MILANO
IL RAGAZZO
col megafono, che protesta in piazza con la felpa, quest’anno compie 41 anni. No, non è un reduce dei centri sociali di Milano, ma l’ex leader dei Comunisti padani, la lista delle elezioni del «parlamento del nord» del ’97. Sì, perché il contestatore con la barba lunga e il megafono è Matteo Salvini (nella foto sopra, Newpress), deputato europeo che detesta l’euro, segretario del Carroccio appoggiato da Roberto Maroni, che è passato dalla «vera idolatria» per Bossi a prenderne il posto come capo della Lega.

IN VENT’ANNI

passati nel Consiglio comunale di Milano, dal 1993 delle macerie di Tangentopoli all’arancione Pisapia, non si è perso un campo nomadi dove passeggiare o un fatto di sangue compiuto da uno straniero contro cui chiedere pene certe ed espulsioni.
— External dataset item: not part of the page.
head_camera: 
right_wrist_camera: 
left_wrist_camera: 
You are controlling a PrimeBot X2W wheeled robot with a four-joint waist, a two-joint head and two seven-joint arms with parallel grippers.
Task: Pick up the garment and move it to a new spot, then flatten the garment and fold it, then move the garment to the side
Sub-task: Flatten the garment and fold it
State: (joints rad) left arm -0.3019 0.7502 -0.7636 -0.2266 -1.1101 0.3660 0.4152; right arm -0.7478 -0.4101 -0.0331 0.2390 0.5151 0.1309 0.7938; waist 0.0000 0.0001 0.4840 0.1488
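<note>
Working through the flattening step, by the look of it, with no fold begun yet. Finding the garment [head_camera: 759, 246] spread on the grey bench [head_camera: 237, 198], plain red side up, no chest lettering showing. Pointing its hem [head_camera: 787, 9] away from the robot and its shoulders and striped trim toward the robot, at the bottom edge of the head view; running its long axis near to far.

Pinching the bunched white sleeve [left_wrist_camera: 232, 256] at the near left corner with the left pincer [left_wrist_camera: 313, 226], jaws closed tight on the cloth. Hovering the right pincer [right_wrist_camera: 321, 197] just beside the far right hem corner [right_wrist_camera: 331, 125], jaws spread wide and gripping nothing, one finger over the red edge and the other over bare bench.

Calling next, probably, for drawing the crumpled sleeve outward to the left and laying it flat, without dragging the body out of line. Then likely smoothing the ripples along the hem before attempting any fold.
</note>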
Di tempo per studiare ce n’era poco e, non avendo comprato la laurea in Albania, è rimasto iscritto per 16 anni alla facoltà di Storia della Statale di Milano, senza finirla. Professione? In passato un impiego (breve) al fast food per pagarsi gli studi (lunghi) e un posto da pubblicista alla «Padania». Per il resto, politica. Aule di Parlamento, consigli municipali. Fiaccole accese per chiedere «sicurezza» e striscioni contro le moschee o l’indulto. Metodi di sinistra, temi diversi. «Io ritengo che alcuni valori: ambiente, difesa degli operai e del lavoro, li porti avanti la Lega e non più una certa sinistra. Se la sinistra è quella che si occupa solo degli immigrati e dei carcerati allora non è la mia roba», ha detto. E, davvero, degli immigrati si è occupato molto Salvini. Prese una reprimenda persino da Berlusconi, quando disse ai giornalisti di «aver scritto al presidente dell’Atm, perché riservi le prime due vetture di ogni convoglio alle donne che non possono sentirsi sicure per la maleducazione di molti extracomunitari». Seguono polemiche e visibilità. Ci gode, quando gli altri si indignano perché vira a destra e intona il coro razzista contro la Kyenge. Si fa un vanto di stare sul territorio, di parlare dialetto con le «sciùre» dei palazzoni del Corvetto.

PAZIENZA

se a Bruxelles, dove lo vedono poco, qualche collega di altri partiti lo chiama «fannullone». Lui fa spallucce e sigla il patto con il Front national francese. Il comunista padano piano piano si converte alla destra. Sorrisi e abbracci mercoledì con Marine Le Pen, nel nome di «un’altra Europa, pacifica e ordinata, non serva dell’euro e delle banche». Poi, la corsa a Torino, per difendere il governatore Roberto Cota nei guai per le mutande verdi. La battaglia della Lega per risollevare i consensi è qui, nelle periferie frustrate, dove agli italiani impoveriti Salvini, versione di lotta dal sapore bossiano del Carroccio di governo di Maroni, fa balenare il pugno duro con gli euroburocrati e con gli islamici che fanno paura.